* WORK ORDER
Please reproduce the listing below exactly, leaving out every picture.

Segment Start: DATA EXCERPT

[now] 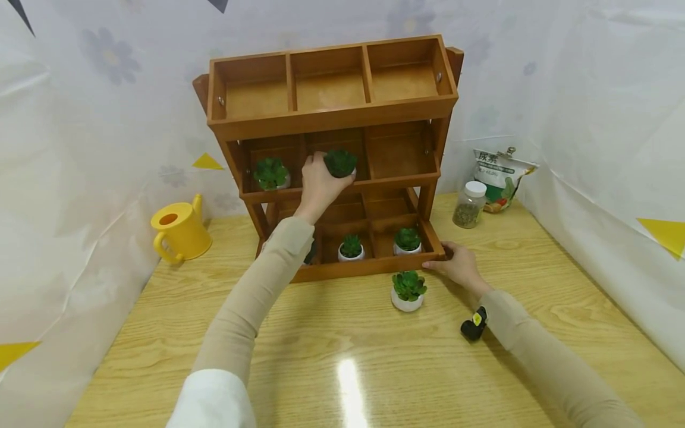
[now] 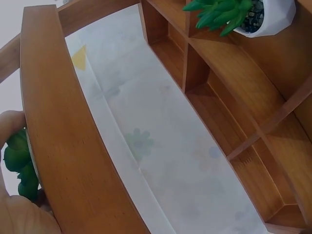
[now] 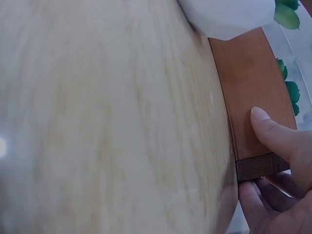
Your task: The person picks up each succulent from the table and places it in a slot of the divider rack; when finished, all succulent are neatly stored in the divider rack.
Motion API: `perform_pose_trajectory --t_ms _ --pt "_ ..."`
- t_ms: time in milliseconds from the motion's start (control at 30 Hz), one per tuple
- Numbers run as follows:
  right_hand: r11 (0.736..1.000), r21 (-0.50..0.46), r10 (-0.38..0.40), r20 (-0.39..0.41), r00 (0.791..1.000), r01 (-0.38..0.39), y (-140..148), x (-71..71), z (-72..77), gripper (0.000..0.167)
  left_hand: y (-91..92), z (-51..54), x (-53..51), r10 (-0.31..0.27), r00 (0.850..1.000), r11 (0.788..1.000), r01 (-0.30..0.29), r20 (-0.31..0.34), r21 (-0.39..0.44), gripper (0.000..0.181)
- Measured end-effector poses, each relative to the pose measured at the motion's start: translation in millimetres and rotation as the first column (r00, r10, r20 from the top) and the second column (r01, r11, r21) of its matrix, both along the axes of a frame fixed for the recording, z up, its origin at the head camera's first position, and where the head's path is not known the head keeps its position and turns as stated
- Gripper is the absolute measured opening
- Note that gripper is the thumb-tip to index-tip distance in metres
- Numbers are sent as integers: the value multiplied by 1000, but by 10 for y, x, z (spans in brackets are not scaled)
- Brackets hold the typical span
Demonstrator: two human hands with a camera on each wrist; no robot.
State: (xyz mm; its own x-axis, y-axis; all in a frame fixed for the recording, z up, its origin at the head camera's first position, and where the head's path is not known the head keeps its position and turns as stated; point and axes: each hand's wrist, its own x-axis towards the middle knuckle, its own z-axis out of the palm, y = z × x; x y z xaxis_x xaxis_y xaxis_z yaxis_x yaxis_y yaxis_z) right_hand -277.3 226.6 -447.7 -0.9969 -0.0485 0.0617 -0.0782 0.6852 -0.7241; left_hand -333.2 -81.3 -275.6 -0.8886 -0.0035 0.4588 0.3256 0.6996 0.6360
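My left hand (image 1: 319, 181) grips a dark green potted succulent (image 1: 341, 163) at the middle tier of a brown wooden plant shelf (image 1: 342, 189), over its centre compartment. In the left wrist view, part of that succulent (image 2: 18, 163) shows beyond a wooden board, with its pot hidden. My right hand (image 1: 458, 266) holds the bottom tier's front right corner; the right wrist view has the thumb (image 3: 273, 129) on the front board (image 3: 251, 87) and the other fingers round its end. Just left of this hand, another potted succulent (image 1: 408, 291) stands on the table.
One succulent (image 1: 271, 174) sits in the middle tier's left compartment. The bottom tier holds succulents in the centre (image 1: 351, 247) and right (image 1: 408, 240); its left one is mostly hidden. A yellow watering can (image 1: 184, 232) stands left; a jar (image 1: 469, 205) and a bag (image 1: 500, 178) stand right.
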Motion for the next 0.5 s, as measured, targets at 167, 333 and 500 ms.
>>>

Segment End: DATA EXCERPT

* RESULT FOR THIS TASK
[now] 
[now] 
[now] 
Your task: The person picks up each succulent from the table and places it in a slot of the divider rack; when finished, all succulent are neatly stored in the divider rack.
Motion API: `perform_pose_trajectory --t_ms _ --pt "_ ..."`
- t_ms: time in milliseconds from the motion's start (control at 30 Hz), one per tuple
- Numbers run as follows:
  right_hand: r11 (0.736..1.000), r21 (-0.50..0.46), r10 (-0.38..0.40), r20 (-0.39..0.41), r00 (0.791..1.000), r01 (-0.38..0.39), y (-140..148), x (-71..71), z (-72..77), gripper (0.000..0.167)
  left_hand: y (-91..92), z (-51..54), x (-53..51), r10 (-0.31..0.27), r00 (0.850..1.000), r11 (0.788..1.000), r01 (-0.30..0.29), r20 (-0.31..0.34), r21 (-0.39..0.44), gripper (0.000..0.181)
- Measured end-effector poses, each relative to the pose measured at the motion's start: translation in millimetres and rotation as the first column (r00, r10, r20 from the top) and the second column (r01, r11, r21) of its matrix, both along the axes of a frame fixed for the recording, z up, its origin at the head camera's first position, and where the head's path is not known the head keeps its position and turns as stated
- Gripper is the absolute measured opening
- Note that gripper is the thumb-tip to index-tip distance in metres
- Numbers are sent as integers: the value multiplied by 1000, but by 10 for y, x, z (spans in brackets are not scaled)
- Brackets hold the typical span
Demonstrator: two human hands with a camera on each wrist; no robot.
State: (xyz mm; its own x-axis, y-axis; all in a frame fixed for the recording, z up, its origin at the head camera's first position, and where the head's path is not known the head keeps its position and turns as stated; point and axes: each hand's wrist, its own x-axis towards the middle knuckle, its own z-axis out of the palm, y = z × x; x y z xaxis_x xaxis_y xaxis_z yaxis_x yaxis_y yaxis_z) right_hand -277.3 226.6 -447.7 -0.9969 -0.0485 0.0617 -0.0782 0.6852 -0.7241; left_hand -333.2 -81.3 -275.6 -0.8886 -0.0035 0.4588 0.3256 0.6996 0.6360
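My left hand (image 1: 319, 181) grips a dark green potted succulent (image 1: 341, 163) at the middle tier of a brown wooden plant shelf (image 1: 342, 189), over its centre compartment. In the left wrist view, part of that succulent (image 2: 18, 163) shows beyond a wooden board, with its pot hidden. My right hand (image 1: 458, 266) holds the bottom tier's front right corner; the right wrist view has the thumb (image 3: 273, 129) on the front board (image 3: 251, 87) and the other fingers round its end. Just left of this hand, another potted succulent (image 1: 408, 291) stands on the table.
One succulent (image 1: 271, 174) sits in the middle tier's left compartment. The bottom tier holds succulents in the centre (image 1: 351, 247) and right (image 1: 408, 240); its left one is mostly hidden. A yellow watering can (image 1: 184, 232) stands left; a jar (image 1: 469, 205) and a bag (image 1: 500, 178) stand right.
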Motion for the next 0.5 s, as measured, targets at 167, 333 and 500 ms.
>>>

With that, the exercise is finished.